▶ Work instruction
From the records below, transcribe exactly the lines that begin at the line with "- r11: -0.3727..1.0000" and end at the line with "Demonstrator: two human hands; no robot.", both included.

▶ Records to process
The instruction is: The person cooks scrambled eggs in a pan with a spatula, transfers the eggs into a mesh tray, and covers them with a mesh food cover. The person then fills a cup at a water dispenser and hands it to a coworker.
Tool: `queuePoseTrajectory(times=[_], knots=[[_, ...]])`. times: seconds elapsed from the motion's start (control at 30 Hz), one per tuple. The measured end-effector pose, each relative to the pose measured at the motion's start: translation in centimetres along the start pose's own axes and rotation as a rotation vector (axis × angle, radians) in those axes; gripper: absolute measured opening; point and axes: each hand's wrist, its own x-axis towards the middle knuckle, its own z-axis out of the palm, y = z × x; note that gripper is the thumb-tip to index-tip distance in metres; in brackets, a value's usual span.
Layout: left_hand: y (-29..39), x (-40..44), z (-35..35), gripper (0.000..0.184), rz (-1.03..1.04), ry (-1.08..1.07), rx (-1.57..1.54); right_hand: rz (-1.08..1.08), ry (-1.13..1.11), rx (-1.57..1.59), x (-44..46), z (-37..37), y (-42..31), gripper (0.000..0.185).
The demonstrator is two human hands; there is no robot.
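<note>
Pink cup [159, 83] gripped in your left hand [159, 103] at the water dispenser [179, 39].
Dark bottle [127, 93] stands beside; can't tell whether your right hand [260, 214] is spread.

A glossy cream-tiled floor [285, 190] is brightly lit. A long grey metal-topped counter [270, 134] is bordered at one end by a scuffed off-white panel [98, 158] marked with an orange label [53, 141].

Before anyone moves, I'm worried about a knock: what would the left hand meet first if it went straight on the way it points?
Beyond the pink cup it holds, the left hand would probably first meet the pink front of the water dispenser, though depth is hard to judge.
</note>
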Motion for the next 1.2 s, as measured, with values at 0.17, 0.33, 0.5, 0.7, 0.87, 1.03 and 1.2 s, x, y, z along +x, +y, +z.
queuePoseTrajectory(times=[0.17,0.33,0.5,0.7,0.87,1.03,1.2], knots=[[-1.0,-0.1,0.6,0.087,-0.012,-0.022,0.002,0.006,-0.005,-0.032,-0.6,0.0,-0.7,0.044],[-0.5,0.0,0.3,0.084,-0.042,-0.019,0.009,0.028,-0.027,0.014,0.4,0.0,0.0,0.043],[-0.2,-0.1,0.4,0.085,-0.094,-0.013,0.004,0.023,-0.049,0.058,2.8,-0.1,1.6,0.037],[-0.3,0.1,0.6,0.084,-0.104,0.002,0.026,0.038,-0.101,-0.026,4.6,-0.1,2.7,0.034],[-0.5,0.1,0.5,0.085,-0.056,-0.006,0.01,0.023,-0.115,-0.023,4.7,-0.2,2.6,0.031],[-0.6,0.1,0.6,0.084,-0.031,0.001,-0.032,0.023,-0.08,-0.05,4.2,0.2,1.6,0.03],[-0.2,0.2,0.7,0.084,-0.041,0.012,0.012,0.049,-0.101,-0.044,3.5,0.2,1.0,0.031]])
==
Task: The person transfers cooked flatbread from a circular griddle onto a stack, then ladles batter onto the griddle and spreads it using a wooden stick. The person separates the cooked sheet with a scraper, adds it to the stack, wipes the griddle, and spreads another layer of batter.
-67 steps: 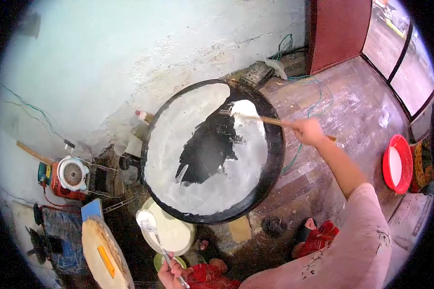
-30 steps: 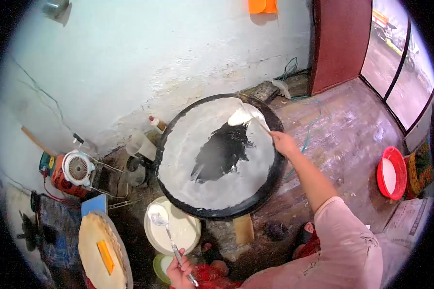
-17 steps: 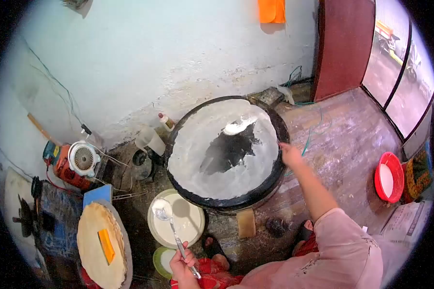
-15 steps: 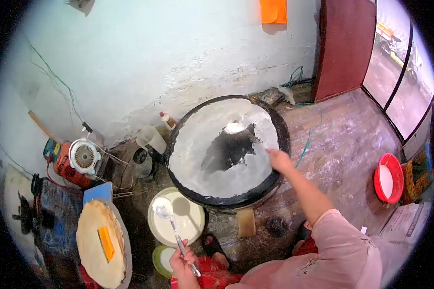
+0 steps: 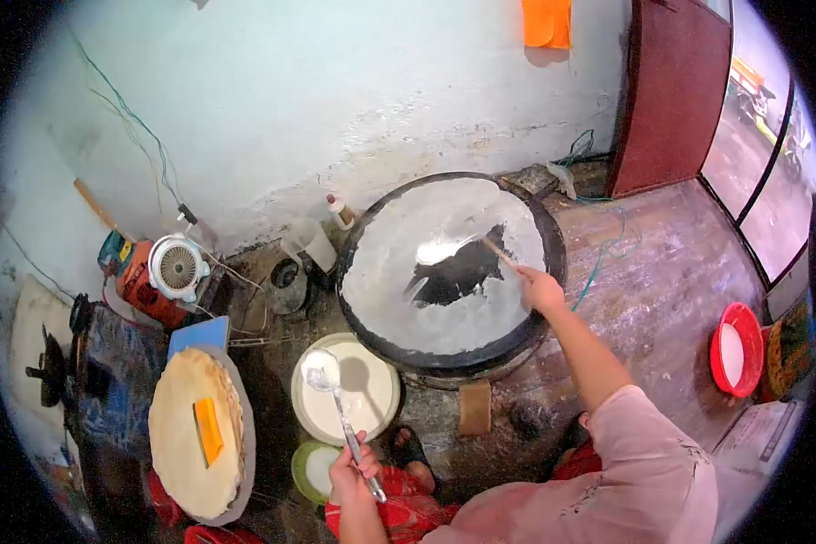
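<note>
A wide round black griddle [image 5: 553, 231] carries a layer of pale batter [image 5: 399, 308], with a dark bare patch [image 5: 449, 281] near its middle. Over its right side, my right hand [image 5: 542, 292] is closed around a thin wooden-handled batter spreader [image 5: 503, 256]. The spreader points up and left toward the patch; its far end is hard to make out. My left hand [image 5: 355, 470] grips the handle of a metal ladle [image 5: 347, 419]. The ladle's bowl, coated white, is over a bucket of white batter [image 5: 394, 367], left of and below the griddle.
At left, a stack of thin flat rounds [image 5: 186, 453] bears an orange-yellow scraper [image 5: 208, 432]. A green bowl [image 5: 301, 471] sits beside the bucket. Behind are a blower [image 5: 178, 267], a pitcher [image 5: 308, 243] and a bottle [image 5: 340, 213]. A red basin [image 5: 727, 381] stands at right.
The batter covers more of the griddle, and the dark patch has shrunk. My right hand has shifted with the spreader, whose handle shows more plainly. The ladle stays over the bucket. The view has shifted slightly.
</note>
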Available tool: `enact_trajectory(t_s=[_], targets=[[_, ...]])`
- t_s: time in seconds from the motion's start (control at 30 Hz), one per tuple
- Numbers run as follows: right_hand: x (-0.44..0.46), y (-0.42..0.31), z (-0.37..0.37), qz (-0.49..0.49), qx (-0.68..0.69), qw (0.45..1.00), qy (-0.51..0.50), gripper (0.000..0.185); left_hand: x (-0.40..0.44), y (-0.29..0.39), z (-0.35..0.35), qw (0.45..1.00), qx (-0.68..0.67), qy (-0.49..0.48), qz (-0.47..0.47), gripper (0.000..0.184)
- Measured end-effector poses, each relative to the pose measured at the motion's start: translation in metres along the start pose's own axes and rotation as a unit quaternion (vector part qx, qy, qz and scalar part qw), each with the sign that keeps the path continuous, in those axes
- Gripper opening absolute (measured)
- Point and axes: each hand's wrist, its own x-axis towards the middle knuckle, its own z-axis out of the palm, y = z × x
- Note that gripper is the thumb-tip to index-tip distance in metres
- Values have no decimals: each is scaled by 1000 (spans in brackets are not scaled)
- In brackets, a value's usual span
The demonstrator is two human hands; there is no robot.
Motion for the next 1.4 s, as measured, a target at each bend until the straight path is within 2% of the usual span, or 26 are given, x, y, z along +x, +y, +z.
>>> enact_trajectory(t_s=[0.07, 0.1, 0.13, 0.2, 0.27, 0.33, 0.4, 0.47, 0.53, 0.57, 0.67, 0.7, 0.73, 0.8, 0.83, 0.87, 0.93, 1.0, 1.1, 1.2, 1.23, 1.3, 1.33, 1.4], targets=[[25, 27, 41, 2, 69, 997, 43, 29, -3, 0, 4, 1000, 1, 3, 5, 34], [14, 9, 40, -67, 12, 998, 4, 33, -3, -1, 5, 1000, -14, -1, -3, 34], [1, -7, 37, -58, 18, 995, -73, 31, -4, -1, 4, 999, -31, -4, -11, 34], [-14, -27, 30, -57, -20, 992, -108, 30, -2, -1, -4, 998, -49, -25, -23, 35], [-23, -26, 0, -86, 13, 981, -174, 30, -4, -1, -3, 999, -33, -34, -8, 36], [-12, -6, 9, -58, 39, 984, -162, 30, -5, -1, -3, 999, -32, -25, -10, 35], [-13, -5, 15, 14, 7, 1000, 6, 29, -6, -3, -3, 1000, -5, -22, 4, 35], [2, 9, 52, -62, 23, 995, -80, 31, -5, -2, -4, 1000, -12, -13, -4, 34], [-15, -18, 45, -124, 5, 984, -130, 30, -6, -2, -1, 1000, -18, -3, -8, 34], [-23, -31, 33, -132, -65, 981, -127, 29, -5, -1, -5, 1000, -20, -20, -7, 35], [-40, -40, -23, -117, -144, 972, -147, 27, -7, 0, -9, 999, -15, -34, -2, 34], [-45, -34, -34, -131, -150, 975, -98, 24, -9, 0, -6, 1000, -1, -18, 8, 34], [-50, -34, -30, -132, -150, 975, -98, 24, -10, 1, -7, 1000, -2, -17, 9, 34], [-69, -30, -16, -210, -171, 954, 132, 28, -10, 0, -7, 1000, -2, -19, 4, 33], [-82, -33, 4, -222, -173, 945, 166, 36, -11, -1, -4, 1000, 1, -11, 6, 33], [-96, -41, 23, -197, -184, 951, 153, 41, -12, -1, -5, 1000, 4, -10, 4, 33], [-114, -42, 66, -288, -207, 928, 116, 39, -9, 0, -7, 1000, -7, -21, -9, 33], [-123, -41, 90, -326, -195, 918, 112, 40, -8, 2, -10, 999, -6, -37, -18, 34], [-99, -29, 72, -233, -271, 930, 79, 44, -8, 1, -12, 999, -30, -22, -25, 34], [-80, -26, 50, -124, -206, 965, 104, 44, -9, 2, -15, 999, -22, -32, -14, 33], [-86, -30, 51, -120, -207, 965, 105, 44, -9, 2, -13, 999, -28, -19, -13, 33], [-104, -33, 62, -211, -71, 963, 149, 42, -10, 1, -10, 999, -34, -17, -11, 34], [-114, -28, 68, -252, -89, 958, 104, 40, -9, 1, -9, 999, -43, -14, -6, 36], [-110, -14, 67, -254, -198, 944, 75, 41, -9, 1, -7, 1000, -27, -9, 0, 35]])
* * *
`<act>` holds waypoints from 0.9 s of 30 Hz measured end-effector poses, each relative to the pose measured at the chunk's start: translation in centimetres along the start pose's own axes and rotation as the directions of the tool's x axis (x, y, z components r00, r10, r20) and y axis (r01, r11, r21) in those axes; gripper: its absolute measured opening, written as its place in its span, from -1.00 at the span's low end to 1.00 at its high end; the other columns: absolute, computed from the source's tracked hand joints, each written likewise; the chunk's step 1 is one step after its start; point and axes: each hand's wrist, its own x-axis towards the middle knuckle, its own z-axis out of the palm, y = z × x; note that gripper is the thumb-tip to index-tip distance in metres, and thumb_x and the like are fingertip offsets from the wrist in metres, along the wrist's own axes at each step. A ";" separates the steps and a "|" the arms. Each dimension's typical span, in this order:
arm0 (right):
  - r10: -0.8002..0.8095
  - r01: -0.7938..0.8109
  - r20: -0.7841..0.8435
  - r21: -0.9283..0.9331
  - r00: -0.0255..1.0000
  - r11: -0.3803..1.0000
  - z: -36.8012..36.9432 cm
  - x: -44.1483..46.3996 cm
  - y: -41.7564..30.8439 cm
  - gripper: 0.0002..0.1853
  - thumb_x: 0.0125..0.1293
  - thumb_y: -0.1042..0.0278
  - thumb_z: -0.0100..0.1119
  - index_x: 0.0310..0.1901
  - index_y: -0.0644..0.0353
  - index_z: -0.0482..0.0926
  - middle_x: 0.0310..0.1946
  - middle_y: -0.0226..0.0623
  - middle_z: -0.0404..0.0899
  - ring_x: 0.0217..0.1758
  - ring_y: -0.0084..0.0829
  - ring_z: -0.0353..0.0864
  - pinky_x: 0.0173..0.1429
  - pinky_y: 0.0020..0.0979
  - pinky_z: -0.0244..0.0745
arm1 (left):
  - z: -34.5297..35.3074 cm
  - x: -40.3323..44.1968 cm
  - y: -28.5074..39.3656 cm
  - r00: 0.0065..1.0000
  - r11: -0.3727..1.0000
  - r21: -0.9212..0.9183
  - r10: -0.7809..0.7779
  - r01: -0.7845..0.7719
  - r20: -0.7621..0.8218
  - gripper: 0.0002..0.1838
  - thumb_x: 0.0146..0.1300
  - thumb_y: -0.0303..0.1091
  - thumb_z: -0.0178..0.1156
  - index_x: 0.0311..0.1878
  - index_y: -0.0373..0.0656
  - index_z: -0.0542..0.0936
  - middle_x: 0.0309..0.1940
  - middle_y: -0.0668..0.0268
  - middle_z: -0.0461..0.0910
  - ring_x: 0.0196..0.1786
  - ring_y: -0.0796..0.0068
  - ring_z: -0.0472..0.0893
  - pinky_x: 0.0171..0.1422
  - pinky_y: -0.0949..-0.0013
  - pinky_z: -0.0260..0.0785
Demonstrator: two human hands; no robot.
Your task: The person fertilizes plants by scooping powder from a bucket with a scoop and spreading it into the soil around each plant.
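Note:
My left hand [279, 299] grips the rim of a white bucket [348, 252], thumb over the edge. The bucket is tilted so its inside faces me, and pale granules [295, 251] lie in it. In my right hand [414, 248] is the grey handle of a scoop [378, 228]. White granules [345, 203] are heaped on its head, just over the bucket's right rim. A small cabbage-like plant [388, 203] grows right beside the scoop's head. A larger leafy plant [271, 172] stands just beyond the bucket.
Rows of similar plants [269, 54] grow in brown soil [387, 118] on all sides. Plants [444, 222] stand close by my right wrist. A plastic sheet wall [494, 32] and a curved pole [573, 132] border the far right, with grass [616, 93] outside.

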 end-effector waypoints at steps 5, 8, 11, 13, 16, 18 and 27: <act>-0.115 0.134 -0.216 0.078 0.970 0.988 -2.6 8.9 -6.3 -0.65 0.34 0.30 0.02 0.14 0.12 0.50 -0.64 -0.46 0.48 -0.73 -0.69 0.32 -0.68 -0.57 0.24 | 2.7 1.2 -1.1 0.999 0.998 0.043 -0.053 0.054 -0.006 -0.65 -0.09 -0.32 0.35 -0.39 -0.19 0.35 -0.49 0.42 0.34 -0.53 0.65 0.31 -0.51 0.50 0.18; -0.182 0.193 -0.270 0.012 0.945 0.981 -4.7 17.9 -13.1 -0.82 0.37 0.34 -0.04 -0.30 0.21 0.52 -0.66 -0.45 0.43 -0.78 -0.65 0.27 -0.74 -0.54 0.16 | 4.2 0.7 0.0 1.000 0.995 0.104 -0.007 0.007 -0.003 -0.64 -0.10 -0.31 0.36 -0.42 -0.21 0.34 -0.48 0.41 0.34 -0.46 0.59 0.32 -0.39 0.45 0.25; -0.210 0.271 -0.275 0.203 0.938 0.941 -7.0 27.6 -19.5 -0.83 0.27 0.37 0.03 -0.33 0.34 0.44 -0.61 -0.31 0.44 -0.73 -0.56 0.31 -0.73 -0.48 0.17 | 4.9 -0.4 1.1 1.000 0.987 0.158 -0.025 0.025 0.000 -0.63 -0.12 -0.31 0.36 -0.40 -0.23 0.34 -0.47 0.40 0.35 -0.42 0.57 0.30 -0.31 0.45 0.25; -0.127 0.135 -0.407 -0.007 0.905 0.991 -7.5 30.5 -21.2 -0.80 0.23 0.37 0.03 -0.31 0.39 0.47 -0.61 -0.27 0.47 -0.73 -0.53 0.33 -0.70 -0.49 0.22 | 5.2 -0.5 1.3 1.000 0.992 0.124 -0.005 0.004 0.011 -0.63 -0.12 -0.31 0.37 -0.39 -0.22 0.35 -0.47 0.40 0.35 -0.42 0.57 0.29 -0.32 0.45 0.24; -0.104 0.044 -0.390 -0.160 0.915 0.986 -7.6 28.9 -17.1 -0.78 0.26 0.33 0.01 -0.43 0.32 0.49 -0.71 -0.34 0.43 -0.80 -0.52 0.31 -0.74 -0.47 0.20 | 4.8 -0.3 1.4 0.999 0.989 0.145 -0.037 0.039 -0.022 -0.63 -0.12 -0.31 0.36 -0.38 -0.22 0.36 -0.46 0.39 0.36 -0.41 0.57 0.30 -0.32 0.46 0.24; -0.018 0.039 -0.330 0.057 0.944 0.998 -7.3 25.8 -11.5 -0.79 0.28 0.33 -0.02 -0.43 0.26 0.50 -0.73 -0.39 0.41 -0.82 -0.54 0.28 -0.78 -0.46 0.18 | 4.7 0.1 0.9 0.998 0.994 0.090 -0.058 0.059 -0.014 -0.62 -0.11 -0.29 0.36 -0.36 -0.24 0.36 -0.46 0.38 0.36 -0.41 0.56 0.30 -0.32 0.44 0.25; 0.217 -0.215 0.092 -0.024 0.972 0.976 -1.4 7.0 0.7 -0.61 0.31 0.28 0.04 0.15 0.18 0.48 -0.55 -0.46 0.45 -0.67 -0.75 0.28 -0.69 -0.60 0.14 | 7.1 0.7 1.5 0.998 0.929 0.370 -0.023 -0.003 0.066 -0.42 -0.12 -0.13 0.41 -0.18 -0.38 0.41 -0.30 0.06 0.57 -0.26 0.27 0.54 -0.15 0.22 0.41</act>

▶ Response
  - r11: -0.3727..1.0000
  - r21: -0.9212..0.9183
  - r10: -0.7809..0.7779
  - r01: -0.7845..0.7719
  - r20: -0.7621..0.8218
  - gripper: 0.0002..0.1838
  - thumb_x: 0.0146..0.1300
  - thumb_y: -0.0303..0.1091
  - thumb_z: -0.0178..0.1156
  - index_x: 0.0311..0.1878
  - index_y: -0.0373..0.0656
  - index_z: -0.0542..0.0936
  - middle_x: 0.0309..0.1940
  - middle_y: -0.0668..0.0268
  - middle_z: -0.0461..0.0910
  - ring_x: 0.0196..0.1786
  - ring_y: -0.0796..0.0068
  - ring_z: -0.0472..0.0893
  - pinky_x: 0.0171..0.1422
  - pinky_y: -0.0949..-0.0013
  - pinky_z: -0.0260..0.0785
Demonstrator: two human hands; no robot.

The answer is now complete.